Helium-oxygen mixtures are used by divers to avoid the bends and are used in medicine to treat some respiratory ailments. What percent (by moles) of is present in a helium-oxygen mixture having a density of 0.498 at 25 and 721 ?
To determine the percentage of helium in a helium-oxygen mixture, we need to use the ideal gas law and the molar masses of helium and oxygen.

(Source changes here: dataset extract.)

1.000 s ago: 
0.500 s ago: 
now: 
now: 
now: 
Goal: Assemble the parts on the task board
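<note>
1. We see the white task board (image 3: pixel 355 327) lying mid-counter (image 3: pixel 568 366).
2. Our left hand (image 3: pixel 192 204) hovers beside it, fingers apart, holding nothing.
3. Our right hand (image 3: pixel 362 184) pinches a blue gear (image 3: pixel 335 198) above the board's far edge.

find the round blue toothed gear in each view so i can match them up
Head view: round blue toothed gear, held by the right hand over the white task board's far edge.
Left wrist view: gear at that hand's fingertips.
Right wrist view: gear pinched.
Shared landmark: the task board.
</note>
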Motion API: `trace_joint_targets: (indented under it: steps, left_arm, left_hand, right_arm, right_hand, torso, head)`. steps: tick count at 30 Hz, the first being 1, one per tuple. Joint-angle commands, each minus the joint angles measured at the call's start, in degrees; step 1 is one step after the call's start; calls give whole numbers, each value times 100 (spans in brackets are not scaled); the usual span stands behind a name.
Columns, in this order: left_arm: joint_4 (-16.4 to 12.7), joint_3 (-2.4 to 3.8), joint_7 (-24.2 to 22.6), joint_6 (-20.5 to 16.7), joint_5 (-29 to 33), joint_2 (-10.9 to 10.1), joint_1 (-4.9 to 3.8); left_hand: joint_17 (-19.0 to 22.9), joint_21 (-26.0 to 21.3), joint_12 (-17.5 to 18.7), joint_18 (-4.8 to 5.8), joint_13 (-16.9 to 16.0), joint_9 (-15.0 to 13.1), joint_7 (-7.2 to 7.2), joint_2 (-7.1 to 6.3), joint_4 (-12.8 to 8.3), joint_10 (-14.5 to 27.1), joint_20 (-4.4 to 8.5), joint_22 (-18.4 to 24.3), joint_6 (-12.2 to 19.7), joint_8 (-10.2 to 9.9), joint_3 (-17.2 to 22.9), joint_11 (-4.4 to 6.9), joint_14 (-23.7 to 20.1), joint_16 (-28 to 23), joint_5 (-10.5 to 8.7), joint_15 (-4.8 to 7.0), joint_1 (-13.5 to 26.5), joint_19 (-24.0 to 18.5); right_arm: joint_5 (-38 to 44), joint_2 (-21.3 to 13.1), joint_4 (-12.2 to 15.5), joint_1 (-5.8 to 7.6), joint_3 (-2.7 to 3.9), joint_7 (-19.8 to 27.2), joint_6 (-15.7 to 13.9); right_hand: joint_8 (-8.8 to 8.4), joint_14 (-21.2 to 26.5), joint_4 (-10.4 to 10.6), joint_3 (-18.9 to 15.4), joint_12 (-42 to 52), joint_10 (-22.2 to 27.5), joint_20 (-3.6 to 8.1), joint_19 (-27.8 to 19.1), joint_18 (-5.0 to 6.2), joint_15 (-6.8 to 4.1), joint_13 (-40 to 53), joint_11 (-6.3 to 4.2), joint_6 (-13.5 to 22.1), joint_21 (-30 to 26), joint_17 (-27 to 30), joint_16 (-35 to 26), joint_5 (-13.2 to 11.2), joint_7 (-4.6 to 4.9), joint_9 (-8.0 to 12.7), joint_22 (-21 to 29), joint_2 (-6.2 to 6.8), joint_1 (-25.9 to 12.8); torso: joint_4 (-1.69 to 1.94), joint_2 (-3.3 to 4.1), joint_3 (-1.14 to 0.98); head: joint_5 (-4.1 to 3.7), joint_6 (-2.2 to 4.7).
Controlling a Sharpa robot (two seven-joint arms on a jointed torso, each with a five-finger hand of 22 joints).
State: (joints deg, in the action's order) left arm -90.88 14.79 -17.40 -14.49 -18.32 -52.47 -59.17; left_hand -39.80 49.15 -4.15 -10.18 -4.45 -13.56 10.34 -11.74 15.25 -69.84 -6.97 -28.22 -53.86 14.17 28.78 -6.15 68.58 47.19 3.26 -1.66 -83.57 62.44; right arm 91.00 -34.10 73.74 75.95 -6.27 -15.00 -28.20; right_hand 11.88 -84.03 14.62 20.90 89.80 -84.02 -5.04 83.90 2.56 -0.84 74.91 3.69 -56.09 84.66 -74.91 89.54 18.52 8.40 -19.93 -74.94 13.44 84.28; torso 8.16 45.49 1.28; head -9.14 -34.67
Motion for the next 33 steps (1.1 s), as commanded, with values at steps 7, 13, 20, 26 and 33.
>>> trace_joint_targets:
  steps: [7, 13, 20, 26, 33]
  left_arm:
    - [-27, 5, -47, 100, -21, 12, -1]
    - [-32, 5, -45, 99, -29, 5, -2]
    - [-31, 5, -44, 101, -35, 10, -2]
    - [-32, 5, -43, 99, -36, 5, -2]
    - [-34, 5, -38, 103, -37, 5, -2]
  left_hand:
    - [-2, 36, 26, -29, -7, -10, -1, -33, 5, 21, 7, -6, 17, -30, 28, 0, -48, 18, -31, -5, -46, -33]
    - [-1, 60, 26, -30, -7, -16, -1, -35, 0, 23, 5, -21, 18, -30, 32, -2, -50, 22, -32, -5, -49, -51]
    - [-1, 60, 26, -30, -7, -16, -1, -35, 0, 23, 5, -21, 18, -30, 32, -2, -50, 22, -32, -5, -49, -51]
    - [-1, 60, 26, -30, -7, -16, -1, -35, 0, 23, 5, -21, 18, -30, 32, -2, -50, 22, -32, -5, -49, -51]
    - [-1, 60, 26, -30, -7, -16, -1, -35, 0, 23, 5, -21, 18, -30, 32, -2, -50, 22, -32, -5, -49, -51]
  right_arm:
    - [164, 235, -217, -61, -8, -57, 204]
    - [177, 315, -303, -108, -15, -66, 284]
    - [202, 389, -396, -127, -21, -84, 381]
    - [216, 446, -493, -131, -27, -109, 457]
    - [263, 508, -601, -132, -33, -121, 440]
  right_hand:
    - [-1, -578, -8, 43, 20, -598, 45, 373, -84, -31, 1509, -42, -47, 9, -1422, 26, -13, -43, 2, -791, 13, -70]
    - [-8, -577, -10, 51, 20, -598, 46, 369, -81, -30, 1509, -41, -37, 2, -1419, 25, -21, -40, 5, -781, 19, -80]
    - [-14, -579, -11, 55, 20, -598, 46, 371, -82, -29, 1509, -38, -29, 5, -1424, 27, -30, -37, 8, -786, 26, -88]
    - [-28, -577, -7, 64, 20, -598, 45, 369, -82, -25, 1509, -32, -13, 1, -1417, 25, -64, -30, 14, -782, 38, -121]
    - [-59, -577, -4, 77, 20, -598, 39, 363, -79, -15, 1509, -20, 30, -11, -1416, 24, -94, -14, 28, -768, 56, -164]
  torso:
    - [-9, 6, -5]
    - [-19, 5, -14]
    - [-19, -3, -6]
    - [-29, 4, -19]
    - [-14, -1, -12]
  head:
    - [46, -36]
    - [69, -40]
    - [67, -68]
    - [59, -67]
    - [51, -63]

The ideal gas law is expressed as follows:
PV = nRT
Where:
P = pressure
V = volume
n = number of moles
R = ideal gas constant (0.0821 L·atm/(mol·K))
T = temperature
First, we need to calculate the number of moles of helium and oxygen in the given mixture. We can use the ideal gas law rearranged to solve for the number of moles (n):
n = PV / RT
Given:
Density (ρ) = 0.498 g/L
Temperature (T) = 25 °C = 25 + 273.15 = 298.15 K
Pressure (P) = 721 mmHg
To convert the density to a molar mass, we'll use the Equation of State for Ideal Gases:
ρ = PM / RT
Where:
ρ = density
P = pressure
M = molar mass
R = ideal gas constant (0.0821 L·atm/(mol·K))
T = temperature
Rearranging the equation to solve for the molar mass (M):
M = ρRT / P
Calculating the molar masses of helium and oxygen:
Helium (He): M_He = ρRT_He / P_He
Oxygen (O2): M_O2 = ρRT_O2 / P_O2
Using the given values, we can calculate the molar masses of helium and oxygen in the mixture.
Once we have the molar masses, we can find the moles of helium (n_He) and moles of oxygen (n_O2) using the equation:
n = ρ / M
Finally, we can obtain the percentage of helium in the helium-oxygen mixture:
% of helium = (n_He / (n_He + n_O2)) * 100
By using the calculated molar masses and solving the expressions above, we can determine the percentage of helium in the mixture.